Accountability

Esteban Nunez
2 min readAug 3, 2020

We all know what accountability feels like. It’s that struggle between doing what we want in the moment vs taking actions despite how we feel towards actually getting results that we want. To become accountable we must submit to a process of improvement, planning and committed decision-making. Being accountable to measurable steps along the way in a consistent process of progress. The end result of our pursuits is the greatest form of accountability.

Did we achieve what we set out to accomplish? Did we take steps today towards achieving, or did we shirk our responsibility?

All our actions (or inactions) can be scrutinized through the lens of accountability. Accountability at the end of a day, a week, months or years. Eventually we all come to account for our actions.

What causes one to avoid accountability, is ironically the same thing we receive precisely because we delay accountability. Pain. Discomfort. Difficulty.

We avoid accountability because we wish to remain comfortable, we wish to remain pain-free, we wish to take the easy way out. After all, when we are beholden (accountable) to something, someone or something, be it a process, a job, a system, we are not free, right? Every human wants to be free!

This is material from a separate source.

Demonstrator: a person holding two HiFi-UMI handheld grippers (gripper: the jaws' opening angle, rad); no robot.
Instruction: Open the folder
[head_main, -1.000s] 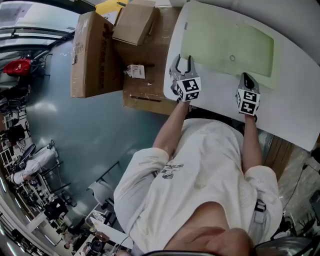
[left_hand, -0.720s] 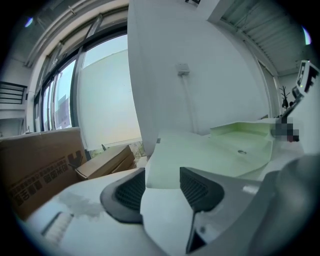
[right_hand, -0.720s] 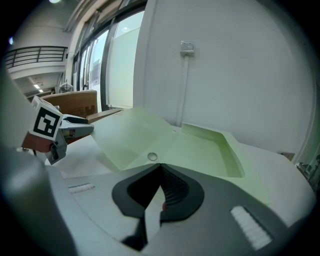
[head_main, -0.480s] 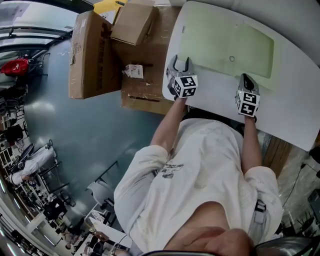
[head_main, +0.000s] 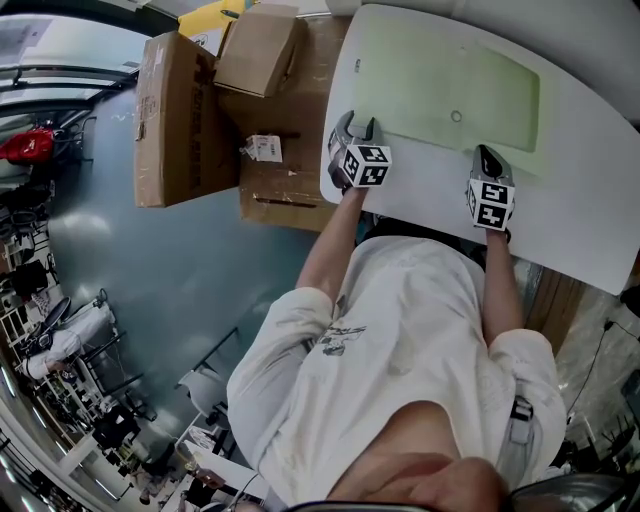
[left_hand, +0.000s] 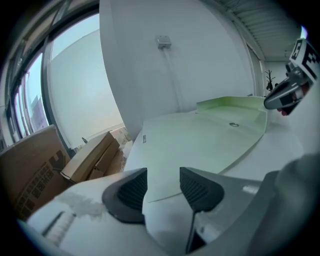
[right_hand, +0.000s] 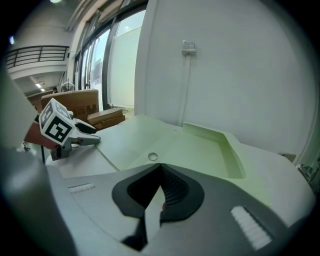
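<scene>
lying flat on white table (head_main: 580, 220): pale green folder (head_main: 450, 85). left tool (head_main: 358, 122) at folder's near left corner, jaws apart, just been opening; folder edge shows in gap, pads not pressing it. right tool (head_main: 487, 152) jaws together, tip at folder's near edge, right end.

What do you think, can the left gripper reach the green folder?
Probably yes: the left gripper, jaws just opened and gripping nothing, is already at the folder's near corner, and nothing blocks the way.
</scene>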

And therein lies the dichotomy. To be free is to limit accountability, right? The less we HAVE TO DO, the more we are free to do the things we WANT TO DO.

I’ve actually found the opposite to be true… if we delay the thing we HAVE TO DO we inevitably and eventually stop having the ability to do the WANT TO DO.

Every time we delay actions in submission to our fleeting emotions, we are delaying pain today for 10X pain tomorrow (or at some point in the future).

Today is always the ideal day to do the actions in submission to a process of accountability. The process can’t wait until tomorrow, today is what counts. And when we are called to account for our actions, in the form of our paycheck, in front of the public or some other way, we will understand clearly (if we didn’t already) our responsibility to take accountability seriously.